What the task requires: Reproduce all the entries precisely.

Extracted entries:

#####

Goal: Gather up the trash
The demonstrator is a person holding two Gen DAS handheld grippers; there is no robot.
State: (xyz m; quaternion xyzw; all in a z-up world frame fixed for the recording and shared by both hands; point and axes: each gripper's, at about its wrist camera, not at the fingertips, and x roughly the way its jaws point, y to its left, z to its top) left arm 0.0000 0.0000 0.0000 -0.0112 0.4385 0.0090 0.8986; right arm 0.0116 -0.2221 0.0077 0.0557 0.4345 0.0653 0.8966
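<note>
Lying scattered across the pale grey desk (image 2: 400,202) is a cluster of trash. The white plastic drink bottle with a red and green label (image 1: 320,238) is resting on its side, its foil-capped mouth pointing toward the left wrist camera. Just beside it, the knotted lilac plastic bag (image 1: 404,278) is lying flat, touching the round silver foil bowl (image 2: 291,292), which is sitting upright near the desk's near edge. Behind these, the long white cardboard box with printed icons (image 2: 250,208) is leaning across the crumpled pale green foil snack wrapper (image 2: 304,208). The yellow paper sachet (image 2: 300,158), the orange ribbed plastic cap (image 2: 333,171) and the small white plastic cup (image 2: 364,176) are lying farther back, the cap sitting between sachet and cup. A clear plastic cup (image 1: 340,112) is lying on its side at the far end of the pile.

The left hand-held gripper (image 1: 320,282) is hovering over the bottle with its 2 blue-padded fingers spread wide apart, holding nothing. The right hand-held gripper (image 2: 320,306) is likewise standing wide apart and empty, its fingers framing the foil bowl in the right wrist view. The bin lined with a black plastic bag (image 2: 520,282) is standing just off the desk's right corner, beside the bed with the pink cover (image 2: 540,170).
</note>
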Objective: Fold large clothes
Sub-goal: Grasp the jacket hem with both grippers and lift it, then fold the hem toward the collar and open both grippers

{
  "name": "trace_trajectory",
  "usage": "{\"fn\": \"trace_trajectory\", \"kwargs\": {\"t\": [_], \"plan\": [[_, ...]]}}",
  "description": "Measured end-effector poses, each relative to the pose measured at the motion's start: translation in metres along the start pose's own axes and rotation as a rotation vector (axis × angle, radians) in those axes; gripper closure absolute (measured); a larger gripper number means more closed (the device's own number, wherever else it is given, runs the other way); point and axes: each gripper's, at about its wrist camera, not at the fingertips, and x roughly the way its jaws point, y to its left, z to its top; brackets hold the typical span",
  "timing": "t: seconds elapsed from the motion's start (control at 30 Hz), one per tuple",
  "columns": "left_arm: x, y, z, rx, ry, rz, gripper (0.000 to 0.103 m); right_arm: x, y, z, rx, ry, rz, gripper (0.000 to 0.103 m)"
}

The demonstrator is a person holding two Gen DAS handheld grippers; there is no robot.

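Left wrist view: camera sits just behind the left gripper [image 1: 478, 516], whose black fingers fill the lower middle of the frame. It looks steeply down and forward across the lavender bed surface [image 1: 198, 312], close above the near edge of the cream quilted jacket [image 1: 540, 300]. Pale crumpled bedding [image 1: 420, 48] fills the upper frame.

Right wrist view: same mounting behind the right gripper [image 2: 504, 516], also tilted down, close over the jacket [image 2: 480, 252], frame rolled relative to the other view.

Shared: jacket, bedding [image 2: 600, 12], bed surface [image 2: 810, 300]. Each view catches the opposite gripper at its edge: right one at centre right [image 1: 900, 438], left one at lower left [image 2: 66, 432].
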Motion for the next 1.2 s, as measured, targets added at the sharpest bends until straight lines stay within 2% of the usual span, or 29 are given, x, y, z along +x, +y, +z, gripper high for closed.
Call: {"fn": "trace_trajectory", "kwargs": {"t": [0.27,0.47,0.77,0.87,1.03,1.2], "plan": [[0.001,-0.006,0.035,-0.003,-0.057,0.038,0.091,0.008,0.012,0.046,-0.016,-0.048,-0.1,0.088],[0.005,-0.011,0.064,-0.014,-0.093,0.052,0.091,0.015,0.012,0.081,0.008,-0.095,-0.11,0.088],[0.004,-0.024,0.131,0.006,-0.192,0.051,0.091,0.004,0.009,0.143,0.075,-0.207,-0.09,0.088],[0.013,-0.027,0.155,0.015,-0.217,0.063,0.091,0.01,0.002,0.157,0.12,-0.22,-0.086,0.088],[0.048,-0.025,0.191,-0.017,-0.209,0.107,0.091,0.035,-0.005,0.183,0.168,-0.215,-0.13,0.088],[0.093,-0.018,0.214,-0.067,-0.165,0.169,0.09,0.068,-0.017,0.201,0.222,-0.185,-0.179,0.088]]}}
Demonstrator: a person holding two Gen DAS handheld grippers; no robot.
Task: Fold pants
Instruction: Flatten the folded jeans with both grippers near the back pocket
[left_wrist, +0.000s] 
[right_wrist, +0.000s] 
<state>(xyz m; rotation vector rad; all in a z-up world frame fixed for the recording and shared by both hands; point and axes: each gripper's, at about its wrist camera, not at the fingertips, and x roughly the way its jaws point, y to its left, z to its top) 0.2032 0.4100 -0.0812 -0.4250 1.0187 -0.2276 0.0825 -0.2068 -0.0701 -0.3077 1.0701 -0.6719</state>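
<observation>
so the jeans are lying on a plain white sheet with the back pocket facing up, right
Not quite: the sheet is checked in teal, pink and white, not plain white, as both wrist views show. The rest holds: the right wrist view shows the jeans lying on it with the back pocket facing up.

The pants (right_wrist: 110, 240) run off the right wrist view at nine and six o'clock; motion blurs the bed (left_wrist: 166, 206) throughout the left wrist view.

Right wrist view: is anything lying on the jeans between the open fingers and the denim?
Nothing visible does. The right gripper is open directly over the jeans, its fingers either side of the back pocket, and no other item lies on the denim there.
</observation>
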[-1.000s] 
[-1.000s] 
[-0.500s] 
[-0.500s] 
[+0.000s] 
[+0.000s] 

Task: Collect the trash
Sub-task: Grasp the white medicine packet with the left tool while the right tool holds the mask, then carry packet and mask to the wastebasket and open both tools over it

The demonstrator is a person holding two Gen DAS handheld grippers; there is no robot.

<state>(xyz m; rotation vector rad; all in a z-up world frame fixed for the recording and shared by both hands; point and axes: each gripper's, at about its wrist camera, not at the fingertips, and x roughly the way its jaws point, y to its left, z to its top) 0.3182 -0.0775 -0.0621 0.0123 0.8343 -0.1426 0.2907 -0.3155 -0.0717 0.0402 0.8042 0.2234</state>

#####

Result for this exercise:
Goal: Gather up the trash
The demonstrator is a person holding two Gen DAS handheld grippers; there is no robot.
State: (xyz m; quaternion xyzw; all in a z-up world frame fixed for the recording and shared by both hands; point and axes: each gripper's, at about its wrist camera, not at the fingertips, and x roughly the way its jaws point, y to its left, z to its top) left arm 0.0000 0.0000 0.0000 -0.0112 0.4385 0.0090 0.8986; right arm 0.0116 -0.2221 0.0077 0.0557 0.4345 0.0653 0.8966
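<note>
Lying scattered across the pale grey desk (image 2: 400,202) is a cluster of trash. The white plastic drink bottle with a red and green label (image 1: 320,238) is resting on its side, its foil-capped mouth pointing toward the left wrist camera. Just beside it, the knotted lilac plastic bag (image 1: 404,278) is lying flat, touching the round silver foil bowl (image 2: 291,292), which is sitting upright near the desk's near edge. Behind these, the long white cardboard box with printed icons (image 2: 250,208) is leaning across the crumpled pale green foil snack wrapper (image 2: 304,208). The yellow paper sachet (image 2: 300,158), the orange ribbed plastic cap (image 2: 333,171) and the small white plastic cup (image 2: 364,176) are lying farther back, the cap sitting between sachet and cup. A clear plastic cup (image 1: 340,112) is lying on its side at the far end of the pile.

The left hand-held gripper (image 1: 320,282) is hovering over the bottle with its 2 blue-padded fingers spread wide apart, holding nothing. The right hand-held gripper (image 2: 320,306) is likewise standing wide apart and empty, its fingers framing the foil bowl in the right wrist view. The bin lined with a black plastic bag (image 2: 520,282) is standing just off the desk's right corner, beside the bed with the pink cover (image 2: 540,170).
</note>
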Objective: Fold large clothes
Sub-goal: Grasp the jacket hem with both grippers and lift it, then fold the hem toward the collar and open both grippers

{
  "name": "trace_trajectory",
  "usage": "{\"fn\": \"trace_trajectory\", \"kwargs\": {\"t\": [_], \"plan\": [[_, ...]]}}",
  "description": "Measured end-effector poses, each relative to the pose measured at the motion's start: translation in metres along the start pose's own axes and rotation as a rotation vector (axis × angle, radians) in those axes; gripper closure absolute (measured); a larger gripper number means more closed (the device's own number, wherever else it is given, runs the other way); point and axes: each gripper's, at about its wrist camera, not at the fingertips, and x roughly the way its jaws point, y to its left, z to its top; brackets hold the typical span",
  "timing": "t: seconds elapsed from the motion's start (control at 30 Hz), one per tuple",
  "columns": "left_arm: x, y, z, rx, ry, rz, gripper (0.000 to 0.103 m); right_arm: x, y, z, rx, ry, rz, gripper (0.000 to 0.103 m)"
}

The demonstrator is a person holding two Gen DAS handheld grippers; there is no robot.

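Left wrist view: camera sits just behind the left gripper [image 1: 478, 516], whose black fingers fill the lower middle of the frame. It looks steeply down and forward across the lavender bed surface [image 1: 198, 312], close above the near edge of the cream quilted jacket [image 1: 540, 300]. Pale crumpled bedding [image 1: 420, 48] fills the upper frame.

Right wrist view: same mounting behind the right gripper [image 2: 504, 516], also tilted down, close over the jacket [image 2: 480, 252], frame rolled relative to the other view.

Shared: jacket, bedding [image 2: 600, 12], bed surface [image 2: 810, 300]. Each view catches the opposite gripper at its edge: right one at centre right [image 1: 900, 438], left one at lower left [image 2: 66, 432].
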Motion for the next 1.2 s, as measured, targets added at the sharpest bends until straight lines stay within 2% of the usual span, or 29 are given, x, y, z along +x, +y, +z, gripper high for closed.
Call: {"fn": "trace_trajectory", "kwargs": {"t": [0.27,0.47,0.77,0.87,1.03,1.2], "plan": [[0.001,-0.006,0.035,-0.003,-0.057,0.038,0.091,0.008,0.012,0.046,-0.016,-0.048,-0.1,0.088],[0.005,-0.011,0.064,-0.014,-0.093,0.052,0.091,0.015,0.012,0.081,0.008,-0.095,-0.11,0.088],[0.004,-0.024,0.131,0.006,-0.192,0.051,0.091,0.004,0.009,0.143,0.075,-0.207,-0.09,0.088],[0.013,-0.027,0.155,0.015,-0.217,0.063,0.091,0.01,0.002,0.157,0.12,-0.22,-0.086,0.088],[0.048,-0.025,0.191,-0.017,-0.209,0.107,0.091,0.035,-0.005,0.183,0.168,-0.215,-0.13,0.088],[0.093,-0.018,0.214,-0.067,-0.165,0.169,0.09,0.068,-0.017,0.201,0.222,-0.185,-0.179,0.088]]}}
Demonstrator: a person holding two Gen DAS handheld grippers; no robot.
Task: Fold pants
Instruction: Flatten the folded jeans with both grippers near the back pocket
[left_wrist, +0.000s] 
[right_wrist, +0.000s] 
<state>(xyz m; rotation vector rad; all in a z-up world frame fixed for the recording and shared by both hands; point and axes: each gripper's, at about its wrist camera, not at the fingertips, and x roughly the way its jaws point, y to its left, z to its top) 0.2032 0.4100 -0.0812 -0.4250 1.0187 -0.2276 0.0825 -0.2068 -0.0701 -0.3077 1.0701 -0.6719</state>
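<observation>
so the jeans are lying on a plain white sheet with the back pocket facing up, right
Not quite: the sheet is checked in teal, pink and white, not plain white, as both wrist views show. The rest holds: the right wrist view shows the jeans lying on it with the back pocket facing up.

The pants (right_wrist: 110, 240) run off the right wrist view at nine and six o'clock; motion blurs the bed (left_wrist: 166, 206) throughout the left wrist view.

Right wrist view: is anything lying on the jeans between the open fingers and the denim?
Nothing visible does. The right gripper is open directly over the jeans, its fingers either side of the back pocket, and no other item lies on the denim there.
</observation>
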[-1.000s] 
[-1.000s] 
[-0.500s] 
[-0.500s] 
[+0.000s] 
[+0.000s] 

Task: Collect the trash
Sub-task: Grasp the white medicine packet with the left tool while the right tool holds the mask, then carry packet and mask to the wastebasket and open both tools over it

The demonstrator is a person holding two Gen DAS handheld grippers; there is no robot.

<state>(xyz m; rotation vector rad; all in a z-up world frame fixed for the recording and shared by both hands; point and axes: each gripper's, at about its wrist camera, not at the fingertips, and x roughly the way its jaws point, y to its left, z to its top) 0.3182 -0.0775 -0.0621 0.0123 0.8343 -0.1426 0.2907 -0.3155 -0.0717 0.0402 0.8042 0.2234</state>

Nothing further remains in the output.